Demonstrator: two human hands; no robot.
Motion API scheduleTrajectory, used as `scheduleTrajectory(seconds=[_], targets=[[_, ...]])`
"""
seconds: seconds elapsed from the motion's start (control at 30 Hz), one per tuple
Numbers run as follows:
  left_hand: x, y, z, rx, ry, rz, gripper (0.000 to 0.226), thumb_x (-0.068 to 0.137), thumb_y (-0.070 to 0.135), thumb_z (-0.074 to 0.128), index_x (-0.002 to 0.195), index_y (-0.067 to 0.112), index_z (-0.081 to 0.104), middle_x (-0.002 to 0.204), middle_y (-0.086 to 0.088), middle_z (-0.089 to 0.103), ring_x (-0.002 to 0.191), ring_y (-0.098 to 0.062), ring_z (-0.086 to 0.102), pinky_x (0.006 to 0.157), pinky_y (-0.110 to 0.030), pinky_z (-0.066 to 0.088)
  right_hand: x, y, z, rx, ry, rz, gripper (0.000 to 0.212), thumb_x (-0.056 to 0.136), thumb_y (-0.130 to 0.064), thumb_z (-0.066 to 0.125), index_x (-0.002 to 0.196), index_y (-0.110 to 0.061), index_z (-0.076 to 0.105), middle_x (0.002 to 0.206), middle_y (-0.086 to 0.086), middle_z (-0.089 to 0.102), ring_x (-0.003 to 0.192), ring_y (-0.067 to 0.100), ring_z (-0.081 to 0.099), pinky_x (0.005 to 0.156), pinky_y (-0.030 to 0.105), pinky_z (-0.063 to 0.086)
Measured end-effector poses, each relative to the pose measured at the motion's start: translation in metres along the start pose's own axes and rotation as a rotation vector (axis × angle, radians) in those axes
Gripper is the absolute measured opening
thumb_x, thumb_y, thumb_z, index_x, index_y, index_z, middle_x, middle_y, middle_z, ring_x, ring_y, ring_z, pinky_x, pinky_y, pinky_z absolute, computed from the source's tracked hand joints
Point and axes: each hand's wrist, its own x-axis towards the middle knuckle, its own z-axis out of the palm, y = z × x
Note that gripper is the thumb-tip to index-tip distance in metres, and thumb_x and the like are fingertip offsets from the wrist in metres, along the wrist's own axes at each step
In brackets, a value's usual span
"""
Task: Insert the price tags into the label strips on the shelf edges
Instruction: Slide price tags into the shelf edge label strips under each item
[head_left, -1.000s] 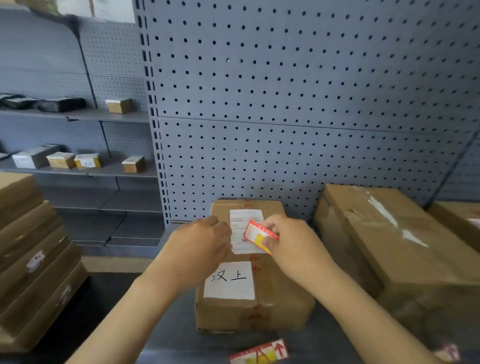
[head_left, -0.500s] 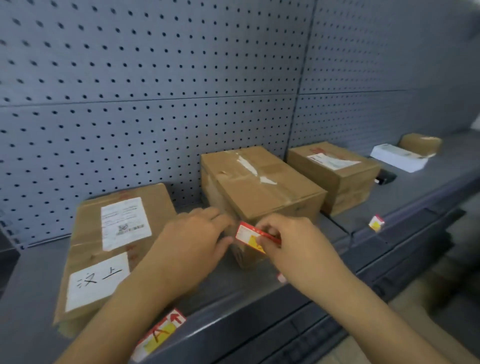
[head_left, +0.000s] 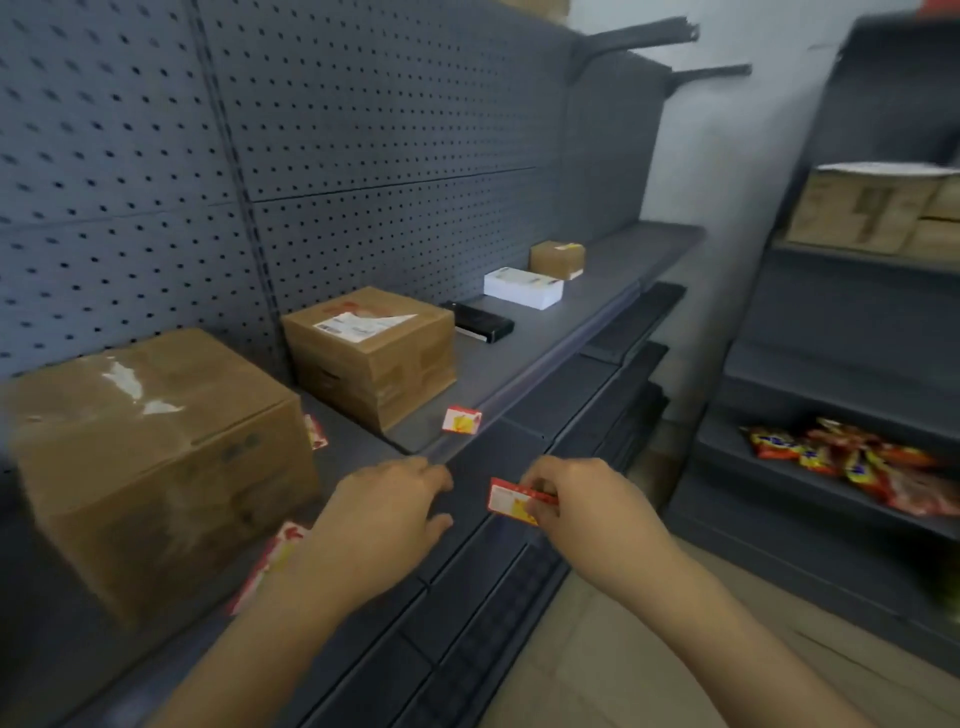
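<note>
Altogether four price tags (head_left: 462, 420): one pinched in right hand (head_left: 587, 512).

No text could be read. The white shipping label (head_left: 358, 326) on the middle cardboard box (head_left: 374, 353) carried only blurred print and a barcode, and the red-and-yellow price tag (head_left: 514, 502) showed no legible figures.
</note>
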Motion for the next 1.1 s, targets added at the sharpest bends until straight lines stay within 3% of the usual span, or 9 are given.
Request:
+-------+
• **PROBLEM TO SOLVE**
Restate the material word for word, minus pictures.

• **ANSWER FOR THIS EXERCISE**
Demonstrator: two human hands; no robot.
Motion API scheduleTrajectory, used as `scheduleTrajectory(seconds=[_], targets=[[_, ...]])`
"""
seconds: seconds elapsed from the motion's start (control at 30 Hz), one per tuple
Numbers run as follows:
  left_hand: x, y, z, rx, ry, rz, gripper (0.000 to 0.226), thumb_x (-0.068 to 0.137), thumb_y (-0.070 to 0.135), thumb_z (-0.074 to 0.128), index_x (-0.002 to 0.195), index_y (-0.067 to 0.112), index_z (-0.081 to 0.104), middle_x (-0.002 to 0.204), middle_y (-0.086 to 0.088), middle_z (-0.089 to 0.103), ring_x (-0.002 to 0.191), ring_y (-0.098 to 0.062), ring_z (-0.086 to 0.102), pinky_x (0.006 to 0.157), pinky_y (-0.110 to 0.030), pinky_z (-0.066 to 0.088)
  right_hand: x, y, z, rx, ry, rz, gripper (0.000 to 0.212), thumb_x (-0.056 to 0.136), thumb_y (-0.130 to 0.064), thumb_z (-0.066 to 0.125), index_x (-0.002 to 0.196), index_y (-0.110 to 0.061), index_z (-0.076 to 0.105), middle_x (0.002 to 0.206), middle_y (-0.086 to 0.086), middle_z (-0.089 to 0.102), ring_x (-0.003 to 0.192), ring_y (-0.067 to 0.100), ring_z (-0.081 to 0.099), pinky_x (0.005 to 0.156), pinky_y (-0.030 to 0.105), pinky_z (-0.063 to 0.086)
Measured end-effector poses, each relative to the pose measured at the motion's start: translation in metres along the start pose's own axes and rotation as a rotation vector (axis × angle, radians) in those axes
Gripper is the absolute measured opening
thumb_x, thumb_y, thumb_z, index_x, index_y, index_z, middle_x, middle_y, middle_z, ring_x, ring_y, ring_z, pinky_x, pinky_y, pinky_z absolute, computed from the source's tracked hand joints
Point and axes: each hand's wrist, its own x-axis towards the middle knuckle, its own z-axis out of the palm, y = z × x
Note that gripper is the thumb-tip to index-tip distance in metres, and thumb_x and the like are fingertip offsets from the wrist in metres, along the wrist's own axes at each step
In brackets, a value's usual span
"""
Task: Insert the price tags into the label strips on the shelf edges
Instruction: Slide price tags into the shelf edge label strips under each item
[head_left, -1.000s] 
[head_left, -0.500s] 
[head_left, +0.000s] 
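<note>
Altogether four price tags (head_left: 462, 420): one pinched in right hand (head_left: 587, 512).

No text could be read. The white shipping label (head_left: 358, 326) on the middle cardboard box (head_left: 374, 353) carried only blurred print and a barcode, and the red-and-yellow price tag (head_left: 514, 502) showed no legible figures.
</note>
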Motion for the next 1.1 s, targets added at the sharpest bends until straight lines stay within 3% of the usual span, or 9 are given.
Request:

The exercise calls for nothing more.